- **Task objective**
For each line of the listing that includes the word "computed", show the whole line.

··· Records for the task

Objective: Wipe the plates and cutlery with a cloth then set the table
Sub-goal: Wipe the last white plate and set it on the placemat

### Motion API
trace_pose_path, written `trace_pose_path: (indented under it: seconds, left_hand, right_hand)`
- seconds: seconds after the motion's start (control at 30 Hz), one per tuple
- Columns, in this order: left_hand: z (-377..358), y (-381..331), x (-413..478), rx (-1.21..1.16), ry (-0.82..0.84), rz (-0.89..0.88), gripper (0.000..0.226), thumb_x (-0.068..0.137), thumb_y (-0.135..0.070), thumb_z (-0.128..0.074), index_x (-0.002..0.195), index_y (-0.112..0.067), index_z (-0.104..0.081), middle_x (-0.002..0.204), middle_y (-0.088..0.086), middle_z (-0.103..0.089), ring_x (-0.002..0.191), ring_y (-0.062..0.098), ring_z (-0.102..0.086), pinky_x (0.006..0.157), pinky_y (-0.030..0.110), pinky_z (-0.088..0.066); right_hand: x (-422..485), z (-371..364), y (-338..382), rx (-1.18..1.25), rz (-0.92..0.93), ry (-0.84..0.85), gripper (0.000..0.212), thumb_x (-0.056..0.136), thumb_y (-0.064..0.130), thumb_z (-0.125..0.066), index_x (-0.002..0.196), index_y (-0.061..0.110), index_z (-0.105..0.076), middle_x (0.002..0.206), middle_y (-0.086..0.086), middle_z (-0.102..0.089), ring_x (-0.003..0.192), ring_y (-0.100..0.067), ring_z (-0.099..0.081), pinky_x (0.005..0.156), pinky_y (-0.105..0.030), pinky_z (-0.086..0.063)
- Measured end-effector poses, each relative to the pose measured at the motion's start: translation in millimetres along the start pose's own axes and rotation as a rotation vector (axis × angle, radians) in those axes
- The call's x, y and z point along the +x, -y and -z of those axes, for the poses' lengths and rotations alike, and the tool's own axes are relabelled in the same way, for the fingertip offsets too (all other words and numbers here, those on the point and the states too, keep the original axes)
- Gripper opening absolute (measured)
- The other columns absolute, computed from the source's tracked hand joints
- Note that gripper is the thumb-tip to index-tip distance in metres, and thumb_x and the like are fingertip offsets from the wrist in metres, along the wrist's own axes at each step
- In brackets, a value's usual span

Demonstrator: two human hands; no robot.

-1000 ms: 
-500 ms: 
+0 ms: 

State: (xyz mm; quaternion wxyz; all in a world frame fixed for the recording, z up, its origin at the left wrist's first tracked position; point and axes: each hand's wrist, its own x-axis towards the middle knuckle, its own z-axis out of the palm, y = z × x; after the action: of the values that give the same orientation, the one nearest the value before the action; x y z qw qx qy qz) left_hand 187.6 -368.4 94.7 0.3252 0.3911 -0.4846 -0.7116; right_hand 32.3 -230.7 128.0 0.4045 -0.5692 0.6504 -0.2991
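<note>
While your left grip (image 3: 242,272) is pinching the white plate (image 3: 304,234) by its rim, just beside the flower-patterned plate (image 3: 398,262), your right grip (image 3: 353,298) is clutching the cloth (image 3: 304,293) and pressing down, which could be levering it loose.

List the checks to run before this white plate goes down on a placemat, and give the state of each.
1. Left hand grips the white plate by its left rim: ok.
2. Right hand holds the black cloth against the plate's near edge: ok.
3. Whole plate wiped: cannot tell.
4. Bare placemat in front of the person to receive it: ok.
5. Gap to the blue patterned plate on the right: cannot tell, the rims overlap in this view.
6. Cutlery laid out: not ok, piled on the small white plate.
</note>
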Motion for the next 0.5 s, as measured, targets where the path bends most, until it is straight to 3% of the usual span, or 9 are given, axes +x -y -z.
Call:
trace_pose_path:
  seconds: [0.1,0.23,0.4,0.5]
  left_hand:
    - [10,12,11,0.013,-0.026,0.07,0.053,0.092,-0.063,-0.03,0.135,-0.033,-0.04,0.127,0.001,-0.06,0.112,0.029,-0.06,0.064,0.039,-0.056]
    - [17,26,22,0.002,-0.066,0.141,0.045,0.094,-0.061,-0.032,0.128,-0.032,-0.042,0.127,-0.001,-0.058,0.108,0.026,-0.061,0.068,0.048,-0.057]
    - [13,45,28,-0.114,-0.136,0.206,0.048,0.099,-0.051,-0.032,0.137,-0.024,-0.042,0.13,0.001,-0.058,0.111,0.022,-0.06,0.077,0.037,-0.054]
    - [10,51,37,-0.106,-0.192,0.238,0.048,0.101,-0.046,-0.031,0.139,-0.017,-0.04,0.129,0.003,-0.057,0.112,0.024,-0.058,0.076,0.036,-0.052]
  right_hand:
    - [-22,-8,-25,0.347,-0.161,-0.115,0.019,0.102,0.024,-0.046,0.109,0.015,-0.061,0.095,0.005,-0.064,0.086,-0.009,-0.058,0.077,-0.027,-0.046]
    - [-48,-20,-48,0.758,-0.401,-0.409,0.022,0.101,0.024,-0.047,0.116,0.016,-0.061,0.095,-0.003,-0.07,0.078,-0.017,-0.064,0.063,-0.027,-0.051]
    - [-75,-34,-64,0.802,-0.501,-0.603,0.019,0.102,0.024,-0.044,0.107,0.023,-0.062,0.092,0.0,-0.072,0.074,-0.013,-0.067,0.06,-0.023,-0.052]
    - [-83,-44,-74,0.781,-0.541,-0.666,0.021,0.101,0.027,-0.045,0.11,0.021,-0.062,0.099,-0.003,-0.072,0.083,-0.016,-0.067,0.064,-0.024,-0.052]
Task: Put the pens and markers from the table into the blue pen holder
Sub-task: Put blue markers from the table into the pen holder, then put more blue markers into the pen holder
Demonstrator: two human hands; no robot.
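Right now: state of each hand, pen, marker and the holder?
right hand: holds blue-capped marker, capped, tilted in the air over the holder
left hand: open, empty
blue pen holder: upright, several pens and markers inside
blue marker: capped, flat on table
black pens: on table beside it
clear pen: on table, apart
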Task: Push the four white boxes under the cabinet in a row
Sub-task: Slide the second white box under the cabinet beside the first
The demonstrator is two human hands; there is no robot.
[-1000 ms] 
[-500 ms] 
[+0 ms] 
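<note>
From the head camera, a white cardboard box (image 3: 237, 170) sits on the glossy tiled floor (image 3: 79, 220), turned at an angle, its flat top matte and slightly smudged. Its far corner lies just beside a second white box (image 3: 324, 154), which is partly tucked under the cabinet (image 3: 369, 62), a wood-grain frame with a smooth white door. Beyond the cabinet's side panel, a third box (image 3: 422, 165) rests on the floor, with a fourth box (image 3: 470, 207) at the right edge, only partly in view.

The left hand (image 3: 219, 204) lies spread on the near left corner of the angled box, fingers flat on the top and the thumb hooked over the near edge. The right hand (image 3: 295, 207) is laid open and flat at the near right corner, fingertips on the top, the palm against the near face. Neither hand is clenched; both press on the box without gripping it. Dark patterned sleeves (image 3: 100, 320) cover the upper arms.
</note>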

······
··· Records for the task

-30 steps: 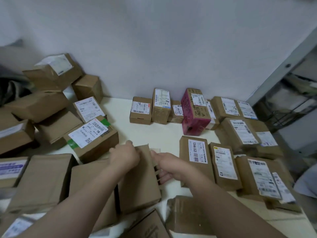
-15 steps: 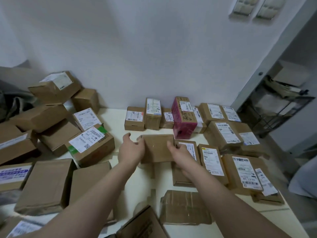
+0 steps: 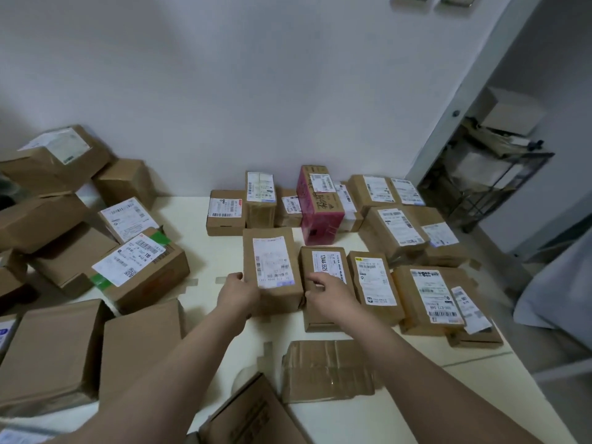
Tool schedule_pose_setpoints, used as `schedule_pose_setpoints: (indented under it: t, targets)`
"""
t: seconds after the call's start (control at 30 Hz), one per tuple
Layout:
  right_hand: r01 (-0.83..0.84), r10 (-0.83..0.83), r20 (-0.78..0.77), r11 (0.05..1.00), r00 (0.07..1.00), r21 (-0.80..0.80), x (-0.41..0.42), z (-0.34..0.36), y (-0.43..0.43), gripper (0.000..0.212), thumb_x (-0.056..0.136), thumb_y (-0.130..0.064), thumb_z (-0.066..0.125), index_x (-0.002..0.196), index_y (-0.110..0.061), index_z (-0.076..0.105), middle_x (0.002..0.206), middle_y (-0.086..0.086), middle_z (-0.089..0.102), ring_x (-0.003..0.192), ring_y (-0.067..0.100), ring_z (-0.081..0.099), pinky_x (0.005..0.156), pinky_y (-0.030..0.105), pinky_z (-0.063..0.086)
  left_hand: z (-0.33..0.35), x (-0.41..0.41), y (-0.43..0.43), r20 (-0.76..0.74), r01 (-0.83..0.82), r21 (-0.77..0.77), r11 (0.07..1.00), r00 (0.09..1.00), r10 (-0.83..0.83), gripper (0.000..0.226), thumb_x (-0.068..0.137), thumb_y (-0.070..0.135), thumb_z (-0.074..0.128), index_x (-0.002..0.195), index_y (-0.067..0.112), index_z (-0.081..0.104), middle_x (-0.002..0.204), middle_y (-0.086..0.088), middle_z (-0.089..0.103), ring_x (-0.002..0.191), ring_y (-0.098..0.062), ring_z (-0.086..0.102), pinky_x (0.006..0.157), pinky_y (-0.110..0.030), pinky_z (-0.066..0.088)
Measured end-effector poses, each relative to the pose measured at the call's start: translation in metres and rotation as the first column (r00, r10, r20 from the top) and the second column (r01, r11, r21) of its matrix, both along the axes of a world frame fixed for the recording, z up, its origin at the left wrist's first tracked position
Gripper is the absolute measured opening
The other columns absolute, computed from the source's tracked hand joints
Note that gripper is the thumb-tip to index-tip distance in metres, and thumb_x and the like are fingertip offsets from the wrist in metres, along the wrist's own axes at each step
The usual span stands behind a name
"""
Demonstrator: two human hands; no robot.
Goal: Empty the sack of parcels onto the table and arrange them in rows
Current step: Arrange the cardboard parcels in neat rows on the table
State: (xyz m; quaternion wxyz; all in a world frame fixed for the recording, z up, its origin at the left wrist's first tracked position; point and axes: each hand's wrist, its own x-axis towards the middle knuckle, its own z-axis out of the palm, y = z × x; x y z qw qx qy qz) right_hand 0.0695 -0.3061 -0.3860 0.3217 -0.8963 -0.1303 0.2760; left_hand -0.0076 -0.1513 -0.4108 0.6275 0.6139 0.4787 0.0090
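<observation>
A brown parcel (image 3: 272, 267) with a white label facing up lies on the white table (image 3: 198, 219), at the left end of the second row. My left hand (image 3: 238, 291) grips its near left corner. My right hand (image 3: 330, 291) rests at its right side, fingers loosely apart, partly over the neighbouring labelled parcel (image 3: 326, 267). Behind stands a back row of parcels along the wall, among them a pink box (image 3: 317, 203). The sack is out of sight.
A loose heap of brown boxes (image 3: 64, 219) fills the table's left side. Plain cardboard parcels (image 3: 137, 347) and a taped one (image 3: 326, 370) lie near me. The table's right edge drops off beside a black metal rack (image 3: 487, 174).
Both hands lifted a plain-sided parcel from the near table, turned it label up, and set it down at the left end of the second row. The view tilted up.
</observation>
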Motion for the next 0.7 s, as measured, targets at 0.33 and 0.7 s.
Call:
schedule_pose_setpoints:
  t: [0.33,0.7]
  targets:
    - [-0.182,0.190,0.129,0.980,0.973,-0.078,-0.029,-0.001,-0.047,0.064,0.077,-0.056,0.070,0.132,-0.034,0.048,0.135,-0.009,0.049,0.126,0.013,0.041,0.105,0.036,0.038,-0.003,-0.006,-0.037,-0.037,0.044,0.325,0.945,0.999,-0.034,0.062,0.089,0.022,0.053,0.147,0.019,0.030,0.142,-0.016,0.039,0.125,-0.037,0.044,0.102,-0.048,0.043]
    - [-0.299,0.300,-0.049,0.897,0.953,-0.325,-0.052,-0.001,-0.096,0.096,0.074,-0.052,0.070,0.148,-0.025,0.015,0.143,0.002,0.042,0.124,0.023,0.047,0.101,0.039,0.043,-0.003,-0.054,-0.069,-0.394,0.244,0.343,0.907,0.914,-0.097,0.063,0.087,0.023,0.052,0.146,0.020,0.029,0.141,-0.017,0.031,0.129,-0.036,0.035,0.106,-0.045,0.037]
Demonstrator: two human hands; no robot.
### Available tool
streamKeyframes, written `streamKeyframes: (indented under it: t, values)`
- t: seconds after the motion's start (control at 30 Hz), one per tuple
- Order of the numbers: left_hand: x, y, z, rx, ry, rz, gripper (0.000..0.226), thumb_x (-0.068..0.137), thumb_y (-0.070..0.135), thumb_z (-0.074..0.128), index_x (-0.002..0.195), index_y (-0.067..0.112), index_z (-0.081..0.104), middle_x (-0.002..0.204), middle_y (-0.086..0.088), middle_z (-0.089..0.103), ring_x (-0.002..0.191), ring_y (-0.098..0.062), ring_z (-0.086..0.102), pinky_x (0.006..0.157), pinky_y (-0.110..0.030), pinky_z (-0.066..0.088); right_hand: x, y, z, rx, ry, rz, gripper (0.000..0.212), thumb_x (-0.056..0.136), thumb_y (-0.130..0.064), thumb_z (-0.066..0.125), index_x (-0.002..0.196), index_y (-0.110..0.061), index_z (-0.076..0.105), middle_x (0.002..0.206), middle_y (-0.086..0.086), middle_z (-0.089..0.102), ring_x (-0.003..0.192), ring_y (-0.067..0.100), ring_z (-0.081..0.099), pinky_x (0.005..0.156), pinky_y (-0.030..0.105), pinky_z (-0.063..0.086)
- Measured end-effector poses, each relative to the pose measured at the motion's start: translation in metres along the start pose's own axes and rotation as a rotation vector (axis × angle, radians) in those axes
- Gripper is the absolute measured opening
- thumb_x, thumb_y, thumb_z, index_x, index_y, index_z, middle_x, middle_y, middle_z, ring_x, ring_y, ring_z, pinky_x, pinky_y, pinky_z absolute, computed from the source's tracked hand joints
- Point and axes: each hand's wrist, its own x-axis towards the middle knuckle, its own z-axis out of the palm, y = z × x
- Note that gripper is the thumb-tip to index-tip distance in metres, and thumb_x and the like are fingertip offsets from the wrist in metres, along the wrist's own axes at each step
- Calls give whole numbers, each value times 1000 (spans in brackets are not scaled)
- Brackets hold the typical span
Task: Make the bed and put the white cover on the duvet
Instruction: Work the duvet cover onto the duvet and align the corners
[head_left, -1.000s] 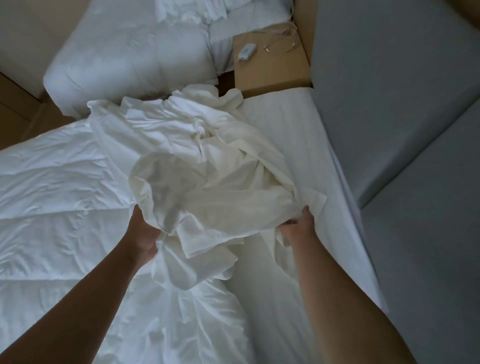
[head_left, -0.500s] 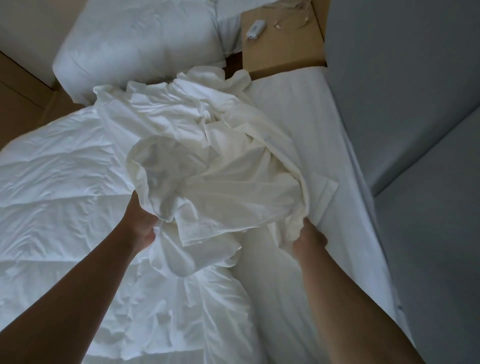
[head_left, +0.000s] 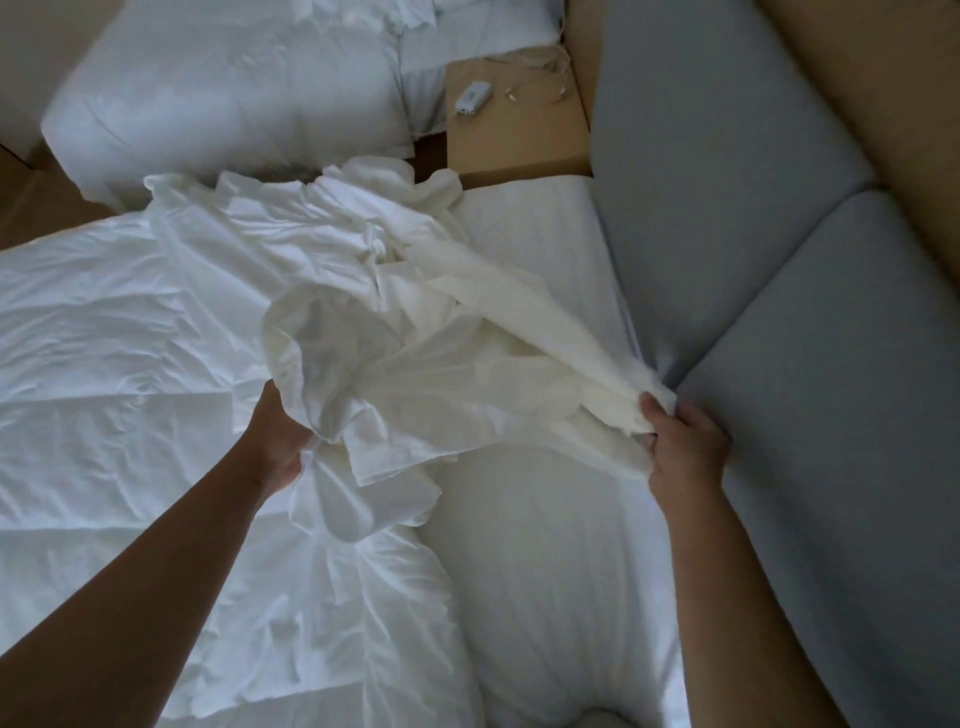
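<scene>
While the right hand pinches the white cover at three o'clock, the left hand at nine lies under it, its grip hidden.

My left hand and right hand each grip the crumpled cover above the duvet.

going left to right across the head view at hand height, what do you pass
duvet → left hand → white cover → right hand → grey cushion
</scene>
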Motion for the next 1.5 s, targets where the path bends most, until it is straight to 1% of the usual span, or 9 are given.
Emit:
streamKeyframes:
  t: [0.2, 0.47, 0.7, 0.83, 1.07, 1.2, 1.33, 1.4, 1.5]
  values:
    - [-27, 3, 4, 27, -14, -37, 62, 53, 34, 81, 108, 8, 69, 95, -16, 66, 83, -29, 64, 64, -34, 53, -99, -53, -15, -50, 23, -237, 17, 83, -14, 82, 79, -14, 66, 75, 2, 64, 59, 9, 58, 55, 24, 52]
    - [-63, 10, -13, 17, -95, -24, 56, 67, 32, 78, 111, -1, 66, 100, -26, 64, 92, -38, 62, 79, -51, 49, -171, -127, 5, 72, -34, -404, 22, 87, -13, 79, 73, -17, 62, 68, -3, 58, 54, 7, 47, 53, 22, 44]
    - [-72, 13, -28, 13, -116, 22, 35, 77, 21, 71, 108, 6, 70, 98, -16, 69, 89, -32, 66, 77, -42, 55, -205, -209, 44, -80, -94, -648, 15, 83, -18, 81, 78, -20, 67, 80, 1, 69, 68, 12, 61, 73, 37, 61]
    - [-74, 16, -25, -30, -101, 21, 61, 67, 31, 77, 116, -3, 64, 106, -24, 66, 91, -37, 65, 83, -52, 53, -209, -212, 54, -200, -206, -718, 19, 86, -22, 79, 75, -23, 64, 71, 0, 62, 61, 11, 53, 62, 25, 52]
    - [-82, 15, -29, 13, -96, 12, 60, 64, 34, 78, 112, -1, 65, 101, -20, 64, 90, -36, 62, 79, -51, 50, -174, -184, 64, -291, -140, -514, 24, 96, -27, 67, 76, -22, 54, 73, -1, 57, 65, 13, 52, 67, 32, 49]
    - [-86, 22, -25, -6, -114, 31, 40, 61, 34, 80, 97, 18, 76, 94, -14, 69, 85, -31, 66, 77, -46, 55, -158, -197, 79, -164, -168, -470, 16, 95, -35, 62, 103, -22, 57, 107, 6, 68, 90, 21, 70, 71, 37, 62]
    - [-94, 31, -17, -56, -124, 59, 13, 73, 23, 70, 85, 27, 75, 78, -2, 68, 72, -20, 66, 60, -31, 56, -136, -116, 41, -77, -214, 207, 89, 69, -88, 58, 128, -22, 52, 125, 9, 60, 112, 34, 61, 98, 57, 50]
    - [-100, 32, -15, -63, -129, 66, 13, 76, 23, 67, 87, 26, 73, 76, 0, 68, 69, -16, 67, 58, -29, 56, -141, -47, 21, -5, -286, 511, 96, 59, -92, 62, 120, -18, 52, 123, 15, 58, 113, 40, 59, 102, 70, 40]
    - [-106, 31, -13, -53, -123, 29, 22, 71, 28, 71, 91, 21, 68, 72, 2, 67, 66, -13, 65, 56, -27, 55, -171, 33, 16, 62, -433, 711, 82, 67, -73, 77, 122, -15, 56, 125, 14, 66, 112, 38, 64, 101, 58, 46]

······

- **Answer to the problem**
- The other columns absolute, computed from the source's tracked hand joints
The other columns absolute, computed from the source's tracked hand joints
- thumb_x, thumb_y, thumb_z, index_x, index_y, index_z, middle_x, middle_y, middle_z, ring_x, ring_y, ring_z, pinky_x, pinky_y, pinky_z absolute, computed from the source's tracked hand joints

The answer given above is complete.